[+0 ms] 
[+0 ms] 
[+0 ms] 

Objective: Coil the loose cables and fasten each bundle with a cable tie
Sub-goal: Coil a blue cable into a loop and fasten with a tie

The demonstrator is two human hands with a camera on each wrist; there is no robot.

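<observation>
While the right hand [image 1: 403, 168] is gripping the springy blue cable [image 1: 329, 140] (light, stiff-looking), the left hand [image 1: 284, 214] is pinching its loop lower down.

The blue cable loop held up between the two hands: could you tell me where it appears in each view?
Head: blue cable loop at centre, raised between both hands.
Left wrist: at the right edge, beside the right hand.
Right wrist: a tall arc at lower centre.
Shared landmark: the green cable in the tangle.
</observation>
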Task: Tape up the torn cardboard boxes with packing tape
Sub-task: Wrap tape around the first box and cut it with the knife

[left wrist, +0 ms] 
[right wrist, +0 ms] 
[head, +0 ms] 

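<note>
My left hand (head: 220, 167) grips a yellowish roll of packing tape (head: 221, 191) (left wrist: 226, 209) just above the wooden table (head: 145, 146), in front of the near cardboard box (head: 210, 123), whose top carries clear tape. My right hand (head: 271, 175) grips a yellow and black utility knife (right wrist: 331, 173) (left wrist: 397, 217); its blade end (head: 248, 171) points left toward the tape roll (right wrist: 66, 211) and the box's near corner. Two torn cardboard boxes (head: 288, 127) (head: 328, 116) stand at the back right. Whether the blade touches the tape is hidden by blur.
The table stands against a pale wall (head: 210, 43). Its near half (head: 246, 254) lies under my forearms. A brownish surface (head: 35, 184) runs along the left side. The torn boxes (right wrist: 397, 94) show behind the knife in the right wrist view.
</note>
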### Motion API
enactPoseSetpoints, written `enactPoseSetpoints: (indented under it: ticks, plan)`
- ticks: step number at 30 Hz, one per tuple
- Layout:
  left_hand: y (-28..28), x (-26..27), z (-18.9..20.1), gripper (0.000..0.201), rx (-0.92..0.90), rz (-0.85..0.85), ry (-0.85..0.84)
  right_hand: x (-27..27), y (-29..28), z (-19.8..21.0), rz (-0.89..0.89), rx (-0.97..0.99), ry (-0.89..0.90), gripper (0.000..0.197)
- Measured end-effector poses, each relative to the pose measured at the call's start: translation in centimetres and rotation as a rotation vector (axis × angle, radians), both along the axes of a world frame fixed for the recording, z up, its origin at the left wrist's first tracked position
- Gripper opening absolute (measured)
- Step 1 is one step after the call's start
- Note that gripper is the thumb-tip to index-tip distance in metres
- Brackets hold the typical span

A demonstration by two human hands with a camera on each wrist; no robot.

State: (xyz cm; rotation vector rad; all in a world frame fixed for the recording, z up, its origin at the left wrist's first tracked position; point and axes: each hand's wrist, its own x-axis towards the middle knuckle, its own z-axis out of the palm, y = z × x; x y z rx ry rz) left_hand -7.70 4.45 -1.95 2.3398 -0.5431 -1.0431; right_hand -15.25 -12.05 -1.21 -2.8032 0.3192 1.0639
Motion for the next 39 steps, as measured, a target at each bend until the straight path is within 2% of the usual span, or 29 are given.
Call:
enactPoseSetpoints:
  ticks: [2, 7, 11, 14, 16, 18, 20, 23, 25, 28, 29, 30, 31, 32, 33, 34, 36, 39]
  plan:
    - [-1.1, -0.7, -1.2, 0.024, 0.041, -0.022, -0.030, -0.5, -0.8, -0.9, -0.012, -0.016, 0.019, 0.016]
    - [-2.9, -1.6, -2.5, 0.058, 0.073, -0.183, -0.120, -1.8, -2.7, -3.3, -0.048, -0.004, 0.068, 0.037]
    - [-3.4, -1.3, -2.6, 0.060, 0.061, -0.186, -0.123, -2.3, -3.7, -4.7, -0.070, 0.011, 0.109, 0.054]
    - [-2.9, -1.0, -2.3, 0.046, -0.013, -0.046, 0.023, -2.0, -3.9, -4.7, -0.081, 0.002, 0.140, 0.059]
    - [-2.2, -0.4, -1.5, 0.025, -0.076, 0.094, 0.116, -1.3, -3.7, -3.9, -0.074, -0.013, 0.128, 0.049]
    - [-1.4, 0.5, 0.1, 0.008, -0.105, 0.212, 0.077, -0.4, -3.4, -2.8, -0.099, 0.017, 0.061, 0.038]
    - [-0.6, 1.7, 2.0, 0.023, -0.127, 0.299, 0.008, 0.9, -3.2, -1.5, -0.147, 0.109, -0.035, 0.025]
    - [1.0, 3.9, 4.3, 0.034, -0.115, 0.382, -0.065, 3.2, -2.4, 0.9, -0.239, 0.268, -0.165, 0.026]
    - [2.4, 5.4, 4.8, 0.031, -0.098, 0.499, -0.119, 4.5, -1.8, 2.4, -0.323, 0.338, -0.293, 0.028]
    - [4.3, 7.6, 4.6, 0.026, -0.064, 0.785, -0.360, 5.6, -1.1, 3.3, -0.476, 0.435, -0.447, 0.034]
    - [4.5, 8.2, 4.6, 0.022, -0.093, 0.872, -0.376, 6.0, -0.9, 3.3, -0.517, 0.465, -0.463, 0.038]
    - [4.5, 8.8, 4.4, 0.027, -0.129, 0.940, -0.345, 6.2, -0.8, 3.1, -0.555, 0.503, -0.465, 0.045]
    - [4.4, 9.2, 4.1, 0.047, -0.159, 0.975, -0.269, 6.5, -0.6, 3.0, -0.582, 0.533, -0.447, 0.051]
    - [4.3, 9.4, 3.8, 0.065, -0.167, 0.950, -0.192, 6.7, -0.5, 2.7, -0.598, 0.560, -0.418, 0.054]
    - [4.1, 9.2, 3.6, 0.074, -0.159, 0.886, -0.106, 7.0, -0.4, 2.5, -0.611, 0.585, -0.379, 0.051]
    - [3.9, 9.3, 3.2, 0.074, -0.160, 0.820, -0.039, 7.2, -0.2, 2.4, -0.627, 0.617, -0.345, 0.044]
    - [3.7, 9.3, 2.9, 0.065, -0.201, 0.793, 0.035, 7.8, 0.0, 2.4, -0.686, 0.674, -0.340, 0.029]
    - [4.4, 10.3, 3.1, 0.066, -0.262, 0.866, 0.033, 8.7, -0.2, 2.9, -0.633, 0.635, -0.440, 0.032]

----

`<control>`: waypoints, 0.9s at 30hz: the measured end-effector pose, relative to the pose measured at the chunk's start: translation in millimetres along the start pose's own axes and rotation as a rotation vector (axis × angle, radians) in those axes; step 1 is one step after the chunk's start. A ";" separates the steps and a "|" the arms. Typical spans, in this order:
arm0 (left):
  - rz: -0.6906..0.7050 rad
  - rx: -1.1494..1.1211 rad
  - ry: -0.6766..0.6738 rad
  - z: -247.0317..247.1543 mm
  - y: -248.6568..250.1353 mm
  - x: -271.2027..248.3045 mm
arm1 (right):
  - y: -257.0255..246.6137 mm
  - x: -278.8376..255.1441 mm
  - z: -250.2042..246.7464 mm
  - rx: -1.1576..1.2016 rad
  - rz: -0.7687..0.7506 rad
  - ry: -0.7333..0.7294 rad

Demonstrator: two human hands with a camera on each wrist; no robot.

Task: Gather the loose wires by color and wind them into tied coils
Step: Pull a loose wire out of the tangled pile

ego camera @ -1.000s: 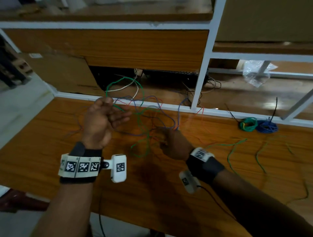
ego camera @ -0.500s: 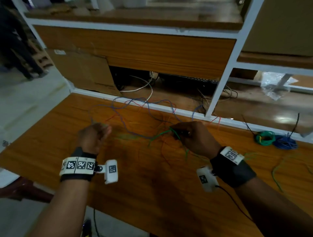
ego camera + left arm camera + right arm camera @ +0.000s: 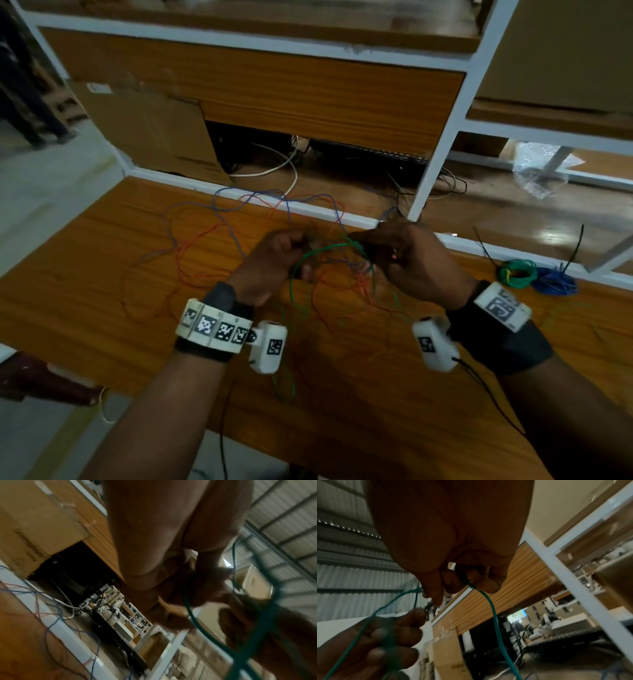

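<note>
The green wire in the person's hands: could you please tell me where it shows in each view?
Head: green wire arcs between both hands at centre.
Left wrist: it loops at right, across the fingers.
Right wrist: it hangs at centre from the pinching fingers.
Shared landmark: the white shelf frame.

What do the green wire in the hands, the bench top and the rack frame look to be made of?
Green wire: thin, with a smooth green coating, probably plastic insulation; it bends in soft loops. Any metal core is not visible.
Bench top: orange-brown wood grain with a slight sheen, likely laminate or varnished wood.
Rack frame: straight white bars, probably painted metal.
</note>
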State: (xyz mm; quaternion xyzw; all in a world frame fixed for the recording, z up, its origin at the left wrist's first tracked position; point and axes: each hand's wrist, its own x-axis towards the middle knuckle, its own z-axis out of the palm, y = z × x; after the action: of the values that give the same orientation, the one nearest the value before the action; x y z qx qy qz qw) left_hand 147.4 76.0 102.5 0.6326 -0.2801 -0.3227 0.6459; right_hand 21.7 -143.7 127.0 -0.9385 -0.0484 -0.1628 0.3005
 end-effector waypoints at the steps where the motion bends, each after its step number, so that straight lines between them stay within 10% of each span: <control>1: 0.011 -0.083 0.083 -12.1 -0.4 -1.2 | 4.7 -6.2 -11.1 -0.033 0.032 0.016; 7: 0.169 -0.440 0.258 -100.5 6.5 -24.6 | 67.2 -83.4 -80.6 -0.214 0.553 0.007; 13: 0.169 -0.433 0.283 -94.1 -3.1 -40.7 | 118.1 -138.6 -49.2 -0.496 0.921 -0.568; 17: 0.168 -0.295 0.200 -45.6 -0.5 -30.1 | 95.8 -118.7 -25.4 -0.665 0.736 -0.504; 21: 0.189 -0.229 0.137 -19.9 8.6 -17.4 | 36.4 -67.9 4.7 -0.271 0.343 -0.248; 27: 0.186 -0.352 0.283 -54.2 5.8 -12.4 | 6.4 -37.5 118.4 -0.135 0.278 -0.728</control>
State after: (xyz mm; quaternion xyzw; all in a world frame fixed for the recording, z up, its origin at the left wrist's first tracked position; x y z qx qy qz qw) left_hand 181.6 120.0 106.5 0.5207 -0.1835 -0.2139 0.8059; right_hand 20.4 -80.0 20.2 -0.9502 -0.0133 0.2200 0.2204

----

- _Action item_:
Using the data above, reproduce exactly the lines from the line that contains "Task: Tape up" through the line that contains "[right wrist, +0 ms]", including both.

- _The completed task_:
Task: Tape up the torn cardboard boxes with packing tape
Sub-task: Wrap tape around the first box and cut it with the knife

[left wrist, +0 ms] 
[right wrist, +0 ms] 

This completes the response.